WORK REQUIRED -
Output only the lines below that start at the line containing "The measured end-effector" and end at the line containing "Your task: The", with both ends kept.

━━ SOURCE DATA ━━

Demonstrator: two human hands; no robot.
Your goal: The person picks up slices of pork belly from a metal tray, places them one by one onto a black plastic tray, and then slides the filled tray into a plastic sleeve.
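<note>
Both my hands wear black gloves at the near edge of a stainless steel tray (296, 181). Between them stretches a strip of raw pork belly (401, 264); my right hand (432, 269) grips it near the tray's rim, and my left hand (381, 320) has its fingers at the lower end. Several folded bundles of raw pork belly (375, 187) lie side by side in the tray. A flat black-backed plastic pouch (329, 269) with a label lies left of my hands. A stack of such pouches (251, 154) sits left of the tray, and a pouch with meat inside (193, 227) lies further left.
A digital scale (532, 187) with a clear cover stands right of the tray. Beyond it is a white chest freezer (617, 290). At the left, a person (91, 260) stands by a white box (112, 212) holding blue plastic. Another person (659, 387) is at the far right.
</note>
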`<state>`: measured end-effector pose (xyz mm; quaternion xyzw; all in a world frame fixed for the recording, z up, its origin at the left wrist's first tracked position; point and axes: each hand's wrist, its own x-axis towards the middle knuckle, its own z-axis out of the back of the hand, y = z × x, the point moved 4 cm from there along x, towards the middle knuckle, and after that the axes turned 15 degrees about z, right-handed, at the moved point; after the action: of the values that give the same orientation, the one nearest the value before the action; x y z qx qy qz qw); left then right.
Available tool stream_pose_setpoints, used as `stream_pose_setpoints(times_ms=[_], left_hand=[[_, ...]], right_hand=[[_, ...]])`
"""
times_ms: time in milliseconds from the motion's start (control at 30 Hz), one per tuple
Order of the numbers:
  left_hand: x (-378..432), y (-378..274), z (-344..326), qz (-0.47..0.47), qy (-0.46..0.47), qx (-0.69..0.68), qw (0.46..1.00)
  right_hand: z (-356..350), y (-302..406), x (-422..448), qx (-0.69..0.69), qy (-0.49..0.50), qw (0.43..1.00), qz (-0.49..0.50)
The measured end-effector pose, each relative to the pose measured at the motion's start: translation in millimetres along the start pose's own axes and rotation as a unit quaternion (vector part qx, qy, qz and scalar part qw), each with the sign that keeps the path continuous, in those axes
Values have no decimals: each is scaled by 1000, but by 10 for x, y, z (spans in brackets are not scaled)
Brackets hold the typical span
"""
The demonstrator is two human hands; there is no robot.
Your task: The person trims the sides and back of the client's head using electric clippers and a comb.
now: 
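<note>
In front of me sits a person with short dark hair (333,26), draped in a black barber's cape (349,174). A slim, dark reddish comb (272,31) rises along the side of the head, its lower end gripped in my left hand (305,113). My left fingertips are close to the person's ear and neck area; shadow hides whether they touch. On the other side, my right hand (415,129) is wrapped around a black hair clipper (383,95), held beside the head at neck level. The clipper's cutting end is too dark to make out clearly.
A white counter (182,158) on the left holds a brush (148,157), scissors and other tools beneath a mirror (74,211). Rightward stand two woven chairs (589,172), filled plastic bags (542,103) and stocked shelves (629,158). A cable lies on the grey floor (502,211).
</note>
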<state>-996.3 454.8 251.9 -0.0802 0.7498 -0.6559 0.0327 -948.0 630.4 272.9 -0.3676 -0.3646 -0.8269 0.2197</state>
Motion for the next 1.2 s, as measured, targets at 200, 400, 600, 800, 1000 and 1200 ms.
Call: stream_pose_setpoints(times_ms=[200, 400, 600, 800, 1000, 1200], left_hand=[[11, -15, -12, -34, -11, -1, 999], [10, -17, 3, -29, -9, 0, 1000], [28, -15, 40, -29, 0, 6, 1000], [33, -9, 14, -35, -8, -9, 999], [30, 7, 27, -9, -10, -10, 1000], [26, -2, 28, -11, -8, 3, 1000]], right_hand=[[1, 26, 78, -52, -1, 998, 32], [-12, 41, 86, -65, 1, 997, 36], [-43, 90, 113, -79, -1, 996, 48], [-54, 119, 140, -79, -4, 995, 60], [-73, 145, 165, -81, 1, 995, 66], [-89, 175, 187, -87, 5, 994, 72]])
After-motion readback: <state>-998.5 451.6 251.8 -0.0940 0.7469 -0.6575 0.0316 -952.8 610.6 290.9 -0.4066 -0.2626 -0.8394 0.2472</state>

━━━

EXERCISE RESPONSE -
The measured end-effector pose, each relative to the pose measured at the motion's start: translation in millimetres along the start pose's own axes and rotation as a unit quaternion (vector part qx, qy, qz and scalar part qw), each with the sign that keeps the path continuous, in those axes
Values have no decimals: each is scaled by 1000, but by 10 for x, y, z (spans in brackets are not scaled)
Brackets hold the typical span
"""
The demonstrator is two human hands; there is no robot.
Your task: The person trims the sides and back of the client's head using electric clippers and a comb.

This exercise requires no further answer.